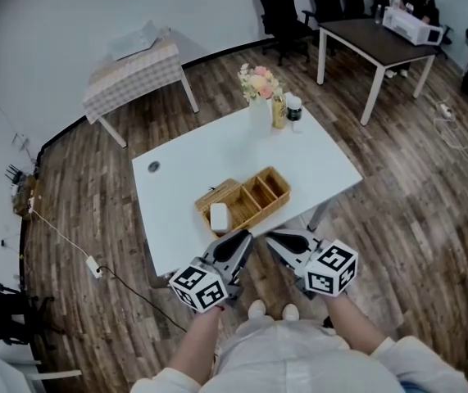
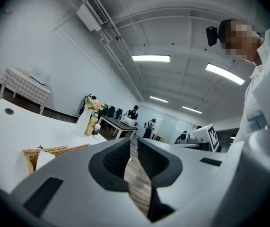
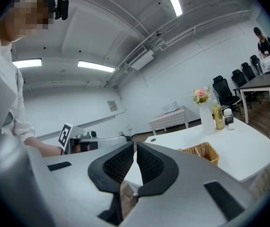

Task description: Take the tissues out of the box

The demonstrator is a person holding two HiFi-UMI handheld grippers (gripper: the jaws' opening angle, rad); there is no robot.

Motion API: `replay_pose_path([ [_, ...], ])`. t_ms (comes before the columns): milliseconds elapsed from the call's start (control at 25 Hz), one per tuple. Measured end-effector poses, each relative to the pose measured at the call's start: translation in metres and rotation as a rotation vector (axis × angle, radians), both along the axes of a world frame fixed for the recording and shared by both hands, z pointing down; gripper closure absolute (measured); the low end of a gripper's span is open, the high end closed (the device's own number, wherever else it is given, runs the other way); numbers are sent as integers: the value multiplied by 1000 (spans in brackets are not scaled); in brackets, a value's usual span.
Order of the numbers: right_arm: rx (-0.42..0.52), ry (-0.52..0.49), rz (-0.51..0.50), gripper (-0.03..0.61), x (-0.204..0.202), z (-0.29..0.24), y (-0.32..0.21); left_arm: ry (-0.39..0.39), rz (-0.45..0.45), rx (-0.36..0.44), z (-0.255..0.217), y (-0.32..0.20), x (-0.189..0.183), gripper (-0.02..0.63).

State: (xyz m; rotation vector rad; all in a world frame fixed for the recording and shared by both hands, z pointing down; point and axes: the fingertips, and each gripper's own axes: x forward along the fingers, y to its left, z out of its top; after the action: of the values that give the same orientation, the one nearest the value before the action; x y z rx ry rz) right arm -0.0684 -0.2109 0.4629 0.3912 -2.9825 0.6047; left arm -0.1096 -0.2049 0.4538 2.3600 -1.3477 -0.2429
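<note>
A wicker box (image 1: 276, 180) with several compartments stands near the front of the white table (image 1: 217, 158). A white tissue pack (image 1: 219, 217) stands in its left compartment. Both grippers hover side by side at the table's front edge, just short of the box. My left gripper (image 1: 245, 237) has its jaws a narrow slit apart with nothing between them; in the left gripper view (image 2: 134, 145) the box (image 2: 54, 150) and tissue (image 2: 42, 159) lie to its left. My right gripper (image 1: 273, 237) is shut and empty (image 3: 135, 148), with the box (image 3: 202, 151) to its right.
A vase of flowers (image 1: 258, 84), a yellow bottle (image 1: 279, 109) and a small jar (image 1: 294, 109) stand at the table's far edge. A checked-cloth table (image 1: 135, 68) and a dark table (image 1: 377, 39) with chairs stand beyond. A cable (image 1: 94, 264) lies on the floor at left.
</note>
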Motion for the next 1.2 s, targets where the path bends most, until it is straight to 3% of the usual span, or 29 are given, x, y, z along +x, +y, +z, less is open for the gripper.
replay_pose_path([
  [200,-14,5,6,538,-1,6,-9,-89,-66,-52,19,-15,-20,497],
  [480,-37,8,7,538,-6,15,-16,-180,-211,-193,54,-32,-67,395],
  [720,-61,16,5,538,-11,24,-23,-236,-262,-308,84,-47,-92,325],
  [920,-79,18,3,538,-13,28,-27,-259,-279,-414,108,-55,-102,293],
  [1200,-100,23,13,538,-12,35,-37,-281,-314,-480,129,-69,-115,262],
])
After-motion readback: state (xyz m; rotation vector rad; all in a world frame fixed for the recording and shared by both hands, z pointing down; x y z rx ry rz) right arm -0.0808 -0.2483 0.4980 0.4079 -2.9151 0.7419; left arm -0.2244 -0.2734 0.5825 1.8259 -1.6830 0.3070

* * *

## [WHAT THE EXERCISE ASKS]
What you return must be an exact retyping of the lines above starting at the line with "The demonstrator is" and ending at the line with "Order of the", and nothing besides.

## [OUTPUT FOR THIS EXERCISE]
The demonstrator is a person holding two HiFi-UMI handheld grippers (gripper: the jaws' opening angle, rad); there is no robot.

Motion API: `replay_pose_path([ [_, ...], ])`. t_ms (comes before the columns): milliseconds elapsed from the call's start (control at 25 Hz), one per tuple. Measured end-effector poses, each relative to the pose measured at the call's start: translation in metres and rotation as a rotation vector (axis × angle, radians), both along the axes of a world frame fixed for the recording and shared by both hands, z pointing down; gripper closure absolute (measured); the low end of a gripper's span is open, the high end closed (the device's own number, wherever else it is given, runs the other way); numbers are sent as integers: the value multiplied by 1000 (spans in brackets are not scaled); in brackets, a value's usual span.
Order of the numbers: right_arm: rx (-0.42..0.52), ry (-0.52..0.49), rz (-0.51..0.50), gripper (-0.03..0.61), x (-0.204..0.202), z (-0.29..0.24), y (-0.32..0.21); left_arm: ry (-0.39..0.39), rz (-0.45..0.45), rx (-0.36..0.44), z (-0.255..0.217), y (-0.32..0.20), x (-0.189..0.183), gripper (-0.02..0.63).

No other output was requested.